幕が上がる。

「…………」



 ベッドの傍に誰かが立つ気配がして、俺は目を開けた。


「――おはようございます、アルター様」

 

 その声をきっかけに、頭の中で、ぱちん、と音がした気がした。

 起き上がる。


「…………」


 定時に鳴る時計の鐘の音にいちいち反応などしないように、俺は彼女に一瞥たりとも寄越さない。

 彼女が用意した温い湯が張ってある洗面器で洗顔などを終え、用意された着替えに袖を通す。


「よくお似合いでございます」


「…………」


 ネクタイを通しつつ、ルネリアが差し出している鏡を見ると、ぞっとするほど冷たい男の目がこちらを見返す。


 削げたような頬はどう微笑んでも冷笑以外にならず、口を開けばチロチロと二つに割れた舌が覗くとしてもおかしくはない。
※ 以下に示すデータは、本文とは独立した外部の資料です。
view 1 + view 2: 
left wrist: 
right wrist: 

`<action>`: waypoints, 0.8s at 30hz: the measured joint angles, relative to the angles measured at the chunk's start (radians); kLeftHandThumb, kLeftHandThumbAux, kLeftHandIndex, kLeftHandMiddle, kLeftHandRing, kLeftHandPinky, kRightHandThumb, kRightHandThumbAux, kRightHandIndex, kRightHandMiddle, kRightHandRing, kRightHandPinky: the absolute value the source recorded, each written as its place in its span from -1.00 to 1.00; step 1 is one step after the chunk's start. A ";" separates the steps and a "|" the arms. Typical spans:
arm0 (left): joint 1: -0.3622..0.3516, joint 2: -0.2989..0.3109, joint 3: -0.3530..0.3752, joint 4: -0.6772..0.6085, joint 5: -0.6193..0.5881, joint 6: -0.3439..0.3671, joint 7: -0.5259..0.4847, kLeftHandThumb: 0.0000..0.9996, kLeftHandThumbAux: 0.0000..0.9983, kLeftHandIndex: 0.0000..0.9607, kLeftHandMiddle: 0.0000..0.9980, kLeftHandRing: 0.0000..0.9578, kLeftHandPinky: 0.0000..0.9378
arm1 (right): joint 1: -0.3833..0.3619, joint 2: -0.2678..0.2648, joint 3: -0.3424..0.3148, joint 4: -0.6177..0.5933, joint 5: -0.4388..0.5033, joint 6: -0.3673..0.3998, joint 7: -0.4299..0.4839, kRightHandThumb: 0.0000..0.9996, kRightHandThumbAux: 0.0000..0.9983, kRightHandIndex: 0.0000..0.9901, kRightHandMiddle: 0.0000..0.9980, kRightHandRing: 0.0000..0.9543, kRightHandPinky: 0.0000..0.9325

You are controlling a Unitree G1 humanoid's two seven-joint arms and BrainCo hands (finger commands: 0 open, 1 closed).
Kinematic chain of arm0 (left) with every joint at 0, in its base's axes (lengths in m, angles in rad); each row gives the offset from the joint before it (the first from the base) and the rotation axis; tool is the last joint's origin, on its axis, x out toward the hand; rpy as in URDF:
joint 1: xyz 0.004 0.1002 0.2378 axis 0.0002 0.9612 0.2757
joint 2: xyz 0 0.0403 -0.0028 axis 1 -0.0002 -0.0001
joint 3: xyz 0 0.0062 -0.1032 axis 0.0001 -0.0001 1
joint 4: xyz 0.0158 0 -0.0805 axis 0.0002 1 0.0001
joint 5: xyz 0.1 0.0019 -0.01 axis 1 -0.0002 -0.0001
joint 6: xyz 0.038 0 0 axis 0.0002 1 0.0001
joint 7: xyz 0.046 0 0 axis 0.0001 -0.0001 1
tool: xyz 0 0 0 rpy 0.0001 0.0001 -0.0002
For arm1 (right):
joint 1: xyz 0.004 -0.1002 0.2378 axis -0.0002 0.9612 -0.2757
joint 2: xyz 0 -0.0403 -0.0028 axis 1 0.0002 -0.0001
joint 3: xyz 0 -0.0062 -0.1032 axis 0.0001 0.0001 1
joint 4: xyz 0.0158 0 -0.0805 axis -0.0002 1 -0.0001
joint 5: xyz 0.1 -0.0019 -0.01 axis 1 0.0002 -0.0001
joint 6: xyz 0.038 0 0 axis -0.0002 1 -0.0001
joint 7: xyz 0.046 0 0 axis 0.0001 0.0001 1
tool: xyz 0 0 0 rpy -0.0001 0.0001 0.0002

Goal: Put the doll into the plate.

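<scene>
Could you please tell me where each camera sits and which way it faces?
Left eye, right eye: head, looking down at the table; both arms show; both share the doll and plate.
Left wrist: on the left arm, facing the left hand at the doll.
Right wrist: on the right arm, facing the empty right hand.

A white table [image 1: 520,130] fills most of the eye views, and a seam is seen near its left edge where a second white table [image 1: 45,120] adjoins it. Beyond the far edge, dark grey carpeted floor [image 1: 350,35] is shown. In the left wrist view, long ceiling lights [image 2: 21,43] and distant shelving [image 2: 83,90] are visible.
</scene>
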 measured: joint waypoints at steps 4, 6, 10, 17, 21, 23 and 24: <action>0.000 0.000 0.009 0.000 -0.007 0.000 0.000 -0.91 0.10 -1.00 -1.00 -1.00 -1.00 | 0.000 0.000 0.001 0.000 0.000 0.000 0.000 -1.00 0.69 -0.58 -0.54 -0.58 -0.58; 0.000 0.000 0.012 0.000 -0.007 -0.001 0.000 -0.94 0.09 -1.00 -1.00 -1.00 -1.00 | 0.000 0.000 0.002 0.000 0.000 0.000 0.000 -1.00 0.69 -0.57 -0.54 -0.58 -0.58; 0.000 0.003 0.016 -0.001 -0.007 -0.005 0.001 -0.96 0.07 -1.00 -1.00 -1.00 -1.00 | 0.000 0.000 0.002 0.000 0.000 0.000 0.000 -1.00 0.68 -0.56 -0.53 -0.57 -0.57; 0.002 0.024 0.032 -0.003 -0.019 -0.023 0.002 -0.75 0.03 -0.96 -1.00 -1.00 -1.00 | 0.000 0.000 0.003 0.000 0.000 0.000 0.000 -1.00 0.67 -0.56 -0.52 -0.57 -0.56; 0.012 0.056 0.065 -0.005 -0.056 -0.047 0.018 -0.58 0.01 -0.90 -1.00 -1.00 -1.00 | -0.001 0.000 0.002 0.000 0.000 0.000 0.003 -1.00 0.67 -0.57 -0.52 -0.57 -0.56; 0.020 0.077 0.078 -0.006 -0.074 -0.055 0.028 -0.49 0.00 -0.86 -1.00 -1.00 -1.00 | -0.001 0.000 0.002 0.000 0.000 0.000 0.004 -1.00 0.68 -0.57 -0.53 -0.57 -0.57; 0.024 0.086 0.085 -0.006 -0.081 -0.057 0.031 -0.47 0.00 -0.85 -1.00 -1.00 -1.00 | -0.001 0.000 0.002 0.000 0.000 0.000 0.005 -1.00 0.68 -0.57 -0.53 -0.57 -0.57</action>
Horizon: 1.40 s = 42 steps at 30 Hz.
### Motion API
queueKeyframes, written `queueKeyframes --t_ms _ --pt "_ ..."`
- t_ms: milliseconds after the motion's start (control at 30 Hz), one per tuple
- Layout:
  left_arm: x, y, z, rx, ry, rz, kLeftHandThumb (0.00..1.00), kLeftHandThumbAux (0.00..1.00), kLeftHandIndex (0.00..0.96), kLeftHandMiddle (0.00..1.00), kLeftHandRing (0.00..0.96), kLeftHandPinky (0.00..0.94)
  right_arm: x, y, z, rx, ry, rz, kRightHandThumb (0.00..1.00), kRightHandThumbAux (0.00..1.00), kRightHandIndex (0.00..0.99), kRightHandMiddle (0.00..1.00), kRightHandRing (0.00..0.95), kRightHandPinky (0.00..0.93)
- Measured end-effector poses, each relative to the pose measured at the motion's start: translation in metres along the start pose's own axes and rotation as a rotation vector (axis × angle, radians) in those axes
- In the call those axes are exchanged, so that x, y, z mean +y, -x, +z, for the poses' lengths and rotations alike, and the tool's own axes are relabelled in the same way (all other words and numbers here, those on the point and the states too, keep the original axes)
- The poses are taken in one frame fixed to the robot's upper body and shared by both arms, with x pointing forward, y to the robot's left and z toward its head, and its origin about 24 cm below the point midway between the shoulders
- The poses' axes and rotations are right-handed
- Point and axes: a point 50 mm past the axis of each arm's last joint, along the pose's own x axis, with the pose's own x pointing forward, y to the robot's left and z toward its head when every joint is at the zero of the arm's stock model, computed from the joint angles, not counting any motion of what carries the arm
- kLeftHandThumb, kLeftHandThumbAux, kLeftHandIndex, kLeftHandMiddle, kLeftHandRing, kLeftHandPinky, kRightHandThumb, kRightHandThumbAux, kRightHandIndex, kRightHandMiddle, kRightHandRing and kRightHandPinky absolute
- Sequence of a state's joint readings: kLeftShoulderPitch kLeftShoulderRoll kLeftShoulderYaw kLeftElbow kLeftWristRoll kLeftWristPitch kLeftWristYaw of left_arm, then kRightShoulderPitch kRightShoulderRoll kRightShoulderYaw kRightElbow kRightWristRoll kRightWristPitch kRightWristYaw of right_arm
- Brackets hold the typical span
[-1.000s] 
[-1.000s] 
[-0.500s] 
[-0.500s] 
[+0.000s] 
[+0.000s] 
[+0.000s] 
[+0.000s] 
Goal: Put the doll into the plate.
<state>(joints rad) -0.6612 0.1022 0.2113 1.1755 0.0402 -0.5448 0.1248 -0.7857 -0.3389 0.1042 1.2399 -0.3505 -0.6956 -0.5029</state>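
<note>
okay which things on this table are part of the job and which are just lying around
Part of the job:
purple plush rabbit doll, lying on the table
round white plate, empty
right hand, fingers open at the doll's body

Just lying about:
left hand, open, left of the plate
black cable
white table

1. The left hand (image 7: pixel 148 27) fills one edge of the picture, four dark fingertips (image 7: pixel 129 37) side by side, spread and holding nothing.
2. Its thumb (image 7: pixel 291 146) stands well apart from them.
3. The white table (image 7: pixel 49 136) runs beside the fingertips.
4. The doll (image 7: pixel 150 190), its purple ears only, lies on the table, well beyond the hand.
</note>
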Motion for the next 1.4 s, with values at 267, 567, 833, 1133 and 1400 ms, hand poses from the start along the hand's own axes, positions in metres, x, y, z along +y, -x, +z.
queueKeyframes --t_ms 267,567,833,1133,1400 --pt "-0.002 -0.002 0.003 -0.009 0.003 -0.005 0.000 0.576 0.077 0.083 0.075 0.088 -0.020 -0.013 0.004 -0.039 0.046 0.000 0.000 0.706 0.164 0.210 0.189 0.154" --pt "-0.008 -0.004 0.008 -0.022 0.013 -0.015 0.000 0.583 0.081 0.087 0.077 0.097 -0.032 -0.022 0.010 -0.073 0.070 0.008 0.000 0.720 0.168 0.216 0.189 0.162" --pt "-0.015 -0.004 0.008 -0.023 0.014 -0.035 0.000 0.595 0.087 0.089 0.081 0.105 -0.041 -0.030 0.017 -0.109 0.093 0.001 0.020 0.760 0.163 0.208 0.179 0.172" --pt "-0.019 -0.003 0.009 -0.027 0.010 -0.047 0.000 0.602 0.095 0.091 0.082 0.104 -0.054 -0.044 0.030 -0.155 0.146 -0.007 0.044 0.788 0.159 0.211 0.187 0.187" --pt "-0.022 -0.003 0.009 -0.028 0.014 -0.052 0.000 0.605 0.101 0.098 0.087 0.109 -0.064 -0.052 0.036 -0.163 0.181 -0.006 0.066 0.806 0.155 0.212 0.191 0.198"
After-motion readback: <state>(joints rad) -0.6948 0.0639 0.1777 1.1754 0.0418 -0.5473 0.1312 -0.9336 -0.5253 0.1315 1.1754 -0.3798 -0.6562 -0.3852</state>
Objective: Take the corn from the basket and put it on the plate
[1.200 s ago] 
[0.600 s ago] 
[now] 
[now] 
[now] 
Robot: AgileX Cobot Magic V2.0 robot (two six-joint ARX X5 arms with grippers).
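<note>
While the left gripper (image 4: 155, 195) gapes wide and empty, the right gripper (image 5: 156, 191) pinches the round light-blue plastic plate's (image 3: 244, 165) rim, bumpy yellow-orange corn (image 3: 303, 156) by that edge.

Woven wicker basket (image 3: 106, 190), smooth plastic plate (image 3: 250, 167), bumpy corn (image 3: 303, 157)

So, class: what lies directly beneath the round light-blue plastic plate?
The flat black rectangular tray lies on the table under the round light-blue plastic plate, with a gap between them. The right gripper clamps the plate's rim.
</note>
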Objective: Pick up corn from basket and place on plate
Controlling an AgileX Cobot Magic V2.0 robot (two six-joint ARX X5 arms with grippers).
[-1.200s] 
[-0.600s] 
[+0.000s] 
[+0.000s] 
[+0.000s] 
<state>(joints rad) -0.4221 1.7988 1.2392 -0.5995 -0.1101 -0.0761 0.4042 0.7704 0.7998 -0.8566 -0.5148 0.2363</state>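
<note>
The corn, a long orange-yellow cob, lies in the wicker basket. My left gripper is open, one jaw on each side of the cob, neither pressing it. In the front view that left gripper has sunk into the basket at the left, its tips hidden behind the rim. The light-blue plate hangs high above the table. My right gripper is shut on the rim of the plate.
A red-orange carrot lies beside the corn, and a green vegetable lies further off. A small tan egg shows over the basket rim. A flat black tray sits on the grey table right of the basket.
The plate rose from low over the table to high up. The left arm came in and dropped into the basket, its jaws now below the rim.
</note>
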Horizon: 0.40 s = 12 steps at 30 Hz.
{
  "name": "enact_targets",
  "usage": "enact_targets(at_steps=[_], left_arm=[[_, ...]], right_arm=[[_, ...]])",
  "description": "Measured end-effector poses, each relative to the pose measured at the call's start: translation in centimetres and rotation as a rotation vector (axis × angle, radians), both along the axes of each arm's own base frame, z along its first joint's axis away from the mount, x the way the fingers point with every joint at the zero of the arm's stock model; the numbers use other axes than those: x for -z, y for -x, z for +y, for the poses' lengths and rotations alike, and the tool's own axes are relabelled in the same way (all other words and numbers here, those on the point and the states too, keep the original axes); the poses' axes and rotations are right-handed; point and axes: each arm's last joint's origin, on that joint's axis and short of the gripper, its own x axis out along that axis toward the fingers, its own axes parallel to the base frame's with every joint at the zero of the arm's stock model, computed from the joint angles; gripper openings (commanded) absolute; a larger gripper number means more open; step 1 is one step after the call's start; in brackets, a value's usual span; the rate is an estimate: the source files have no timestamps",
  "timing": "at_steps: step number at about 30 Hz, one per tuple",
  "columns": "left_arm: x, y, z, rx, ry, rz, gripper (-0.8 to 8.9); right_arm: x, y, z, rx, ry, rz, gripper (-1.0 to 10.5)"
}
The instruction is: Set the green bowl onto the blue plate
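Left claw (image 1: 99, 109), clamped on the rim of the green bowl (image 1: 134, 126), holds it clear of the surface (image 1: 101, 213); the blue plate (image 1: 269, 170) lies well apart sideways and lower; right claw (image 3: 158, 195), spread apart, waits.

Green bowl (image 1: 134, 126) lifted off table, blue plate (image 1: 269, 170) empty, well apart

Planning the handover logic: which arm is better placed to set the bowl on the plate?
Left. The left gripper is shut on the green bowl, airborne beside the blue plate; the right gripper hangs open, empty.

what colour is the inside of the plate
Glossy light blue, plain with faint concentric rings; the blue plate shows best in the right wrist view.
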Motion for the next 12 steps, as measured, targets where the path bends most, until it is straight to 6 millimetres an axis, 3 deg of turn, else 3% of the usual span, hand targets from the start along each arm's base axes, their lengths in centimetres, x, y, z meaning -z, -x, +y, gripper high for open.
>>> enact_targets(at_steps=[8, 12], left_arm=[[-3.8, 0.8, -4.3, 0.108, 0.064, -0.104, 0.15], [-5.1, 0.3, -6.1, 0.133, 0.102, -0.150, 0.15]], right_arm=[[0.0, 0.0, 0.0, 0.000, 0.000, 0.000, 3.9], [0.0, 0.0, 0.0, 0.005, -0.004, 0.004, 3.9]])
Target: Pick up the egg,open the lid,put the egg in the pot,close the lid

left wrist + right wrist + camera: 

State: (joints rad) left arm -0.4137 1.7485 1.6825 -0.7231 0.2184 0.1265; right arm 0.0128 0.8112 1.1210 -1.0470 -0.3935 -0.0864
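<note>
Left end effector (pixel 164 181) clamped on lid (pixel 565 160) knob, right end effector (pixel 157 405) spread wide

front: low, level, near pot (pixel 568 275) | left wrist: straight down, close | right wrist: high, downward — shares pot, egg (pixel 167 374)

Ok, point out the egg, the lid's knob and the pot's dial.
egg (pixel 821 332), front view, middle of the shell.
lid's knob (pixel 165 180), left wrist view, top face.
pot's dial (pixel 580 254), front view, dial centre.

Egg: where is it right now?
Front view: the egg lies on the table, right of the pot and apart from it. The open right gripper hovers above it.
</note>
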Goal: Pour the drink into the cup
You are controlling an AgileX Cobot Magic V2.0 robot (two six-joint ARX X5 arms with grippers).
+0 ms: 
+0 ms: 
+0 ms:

 見慣れた顔つきではあるが、いつも以上に凄みを感じる――これも特訓の成果である。


「――問題なさそうですね、アルくん」


 ルネリアの“アルくん”呼びで、ぱちん、と頭の中でスイッチが切り替わった。

 ほっと息を吐く。と同時に、鏡の中の俺も人間味のある表情になる。これも特訓の賜だ。


「いよいよ今日か……」


 とは言っても、今日という日は始まりにすぎない。

 本命のイベントは先にあり、少なくともそこまでは嫌な奴でいなければいけないわけだが……。

 

 そのおかげでダークフォルト家と縁を切る強力な一助を得られるとすれば、どこかにあったはずの「楽しい学園生活」とやらを切って丸めて下水に流しても構わない。素直にそう思える。

 

 そのために、俺は完璧に演じきるのだ。

 悪役で差別主義者の”アルター・ダークフォルト”を……。


「ただ、やはり顔つきは最後まであまり変えられませんでしたね」


「なんでだよ! めちゃくちゃ変わってたわ」


「……?」


「本当にピンときてない時の表情!」


「きてません」


 あ、そう……と肩を落とす俺に、


「私は好きですよ、どんなアルくんの顔も」


 そんなことを真顔で言いつつ、ルネリアはドアノブに手をかける。


「言っとくけどそれ、あんまフォローになってないからな」


「まあまあ」


「まあまあ、じゃねえよ」


 ルネリアは不満げな俺に構わず、ドアノブを捻った。

 廊下の空気が隙間から流れ込み、自室の匂いと混ざり合う。


 外の匂い。

 世界の匂いだ。


「それでは――。

 いってらっしゃいませ、アルター様」


 ぱちん。

 

 開けはなたれたドアから、俺は一歩を踏み出した。